— Наша учительница Мария Васильевна… Моя подруга Катя… — У Ани было умиротворенное настроение, и она вспоминала детские годы в детдоме, школе со светлой грустью.
— А это?
На тусклой любительской фотографии задорно улыбалась курносая девочка в пионерском галстуке; взгляд смелый, губы резко очерченные.
— А это я сама, джанчик, — вздохнула Аня.
Муж взял снимок, приблизил к глазам.
— Подожди, подожди, — медленно сказал Мухамед, отмахиваясь от потянувшейся за фотографией Джемаль.
— Да чего ты?
— Подожди! — вдруг рявкнул Мухамед, и вся кровь отхлынула от его лица, а глаза сузились, стали острыми, как лезвие ножа. — Где же я видел эту девочку?
Аня пожала плечами:
— Во сне видел…
Но муж выскочил тем временем в коридор, побежал сломя голову, крича:
— Непес Сарыевич! Непес Сарыевич! Бушлук! Ур-ра!.

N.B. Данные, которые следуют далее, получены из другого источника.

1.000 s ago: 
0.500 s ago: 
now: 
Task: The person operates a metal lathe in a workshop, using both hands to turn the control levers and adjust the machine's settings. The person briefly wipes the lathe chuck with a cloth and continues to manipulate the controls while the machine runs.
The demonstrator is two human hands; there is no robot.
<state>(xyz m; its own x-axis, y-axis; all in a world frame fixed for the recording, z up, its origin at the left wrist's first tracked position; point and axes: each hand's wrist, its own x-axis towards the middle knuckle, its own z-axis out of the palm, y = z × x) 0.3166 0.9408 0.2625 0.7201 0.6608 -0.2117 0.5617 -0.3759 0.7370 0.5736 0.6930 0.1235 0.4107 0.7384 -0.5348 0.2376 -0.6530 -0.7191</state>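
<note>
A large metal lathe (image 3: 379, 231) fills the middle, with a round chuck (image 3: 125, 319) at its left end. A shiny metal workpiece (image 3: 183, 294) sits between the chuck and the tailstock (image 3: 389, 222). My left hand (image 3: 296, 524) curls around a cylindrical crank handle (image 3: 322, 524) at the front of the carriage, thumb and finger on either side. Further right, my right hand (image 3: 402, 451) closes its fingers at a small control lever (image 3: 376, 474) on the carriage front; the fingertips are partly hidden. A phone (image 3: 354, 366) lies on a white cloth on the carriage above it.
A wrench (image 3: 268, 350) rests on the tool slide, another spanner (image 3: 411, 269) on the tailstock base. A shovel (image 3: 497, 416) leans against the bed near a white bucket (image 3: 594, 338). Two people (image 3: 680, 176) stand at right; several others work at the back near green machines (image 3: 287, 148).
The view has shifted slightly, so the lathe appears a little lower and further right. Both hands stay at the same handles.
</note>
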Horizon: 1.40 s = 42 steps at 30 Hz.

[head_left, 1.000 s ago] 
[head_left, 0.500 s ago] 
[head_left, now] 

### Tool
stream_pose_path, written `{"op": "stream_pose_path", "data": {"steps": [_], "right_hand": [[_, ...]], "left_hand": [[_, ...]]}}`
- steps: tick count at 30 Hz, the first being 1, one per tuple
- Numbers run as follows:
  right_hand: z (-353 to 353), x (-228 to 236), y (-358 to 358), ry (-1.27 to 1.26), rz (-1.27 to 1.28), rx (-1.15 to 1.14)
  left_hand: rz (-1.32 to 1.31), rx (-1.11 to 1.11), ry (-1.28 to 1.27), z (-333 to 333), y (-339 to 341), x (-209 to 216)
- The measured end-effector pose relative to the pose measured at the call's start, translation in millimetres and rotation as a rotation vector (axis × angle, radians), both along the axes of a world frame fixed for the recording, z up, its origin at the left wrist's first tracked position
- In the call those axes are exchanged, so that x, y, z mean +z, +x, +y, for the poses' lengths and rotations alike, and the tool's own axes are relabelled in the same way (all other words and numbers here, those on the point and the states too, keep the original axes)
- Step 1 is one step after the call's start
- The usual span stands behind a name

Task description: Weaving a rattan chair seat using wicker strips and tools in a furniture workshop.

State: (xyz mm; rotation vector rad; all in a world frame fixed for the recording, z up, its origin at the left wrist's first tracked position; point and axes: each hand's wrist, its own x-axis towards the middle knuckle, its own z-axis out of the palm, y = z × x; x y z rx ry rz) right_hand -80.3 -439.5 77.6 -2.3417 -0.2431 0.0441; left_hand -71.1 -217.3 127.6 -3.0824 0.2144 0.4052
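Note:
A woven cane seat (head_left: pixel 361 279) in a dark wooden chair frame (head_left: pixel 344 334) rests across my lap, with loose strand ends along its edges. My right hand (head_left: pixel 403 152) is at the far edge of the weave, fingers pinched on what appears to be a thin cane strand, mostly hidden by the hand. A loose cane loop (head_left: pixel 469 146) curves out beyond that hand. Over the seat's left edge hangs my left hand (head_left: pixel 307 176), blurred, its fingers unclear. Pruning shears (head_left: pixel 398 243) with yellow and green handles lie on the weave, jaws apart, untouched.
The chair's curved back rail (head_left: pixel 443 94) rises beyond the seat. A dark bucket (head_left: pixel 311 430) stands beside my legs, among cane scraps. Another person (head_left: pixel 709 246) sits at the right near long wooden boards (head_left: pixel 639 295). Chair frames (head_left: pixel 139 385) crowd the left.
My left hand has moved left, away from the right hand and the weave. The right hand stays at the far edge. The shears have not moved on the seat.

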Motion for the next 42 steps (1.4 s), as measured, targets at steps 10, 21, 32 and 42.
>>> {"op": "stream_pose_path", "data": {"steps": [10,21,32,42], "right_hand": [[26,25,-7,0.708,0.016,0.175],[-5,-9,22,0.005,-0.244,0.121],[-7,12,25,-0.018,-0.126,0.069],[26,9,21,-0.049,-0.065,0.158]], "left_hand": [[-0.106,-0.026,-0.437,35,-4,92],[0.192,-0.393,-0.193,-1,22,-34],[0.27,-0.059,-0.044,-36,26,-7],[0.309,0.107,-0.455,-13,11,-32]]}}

Из кают выглядывали перепуганные соседи, маленький Союн Каналберды проснулся и залился визгливым плачем, а Мухамед метался по палубе, взлетал на капитанский мостик и всех встречных спрашивал:
— Где начальник?
А начальник стоял у понтона, ругался с шоферами, и было заметно, что Непесу Сарыевичу надоело с ними ругаться, и лицо у него было мятое, скучное.
Когда Мухамед с налета сунул ему под нос карточку, то Непес Сарыевич сначала улыбнулся, нет, он желал улыбнуться, но губы странно запрыгали, а потом он засмеялся — нет, это в горле что-то хлюпнуло, словно плеснувшая в канале мелкая волна.
— Айна! — простонал Непес Сарыевич, и если б Мухамед не поддержал, он, вероятно, упал бы.
Так семья Кульбердыевых породнилась с Непесом Сарыевичем.
Старики говорили: "Пути господа неисповедимы", а Союн думал чуть-чуть иначе: "Все хорошо, что хорошо кончается".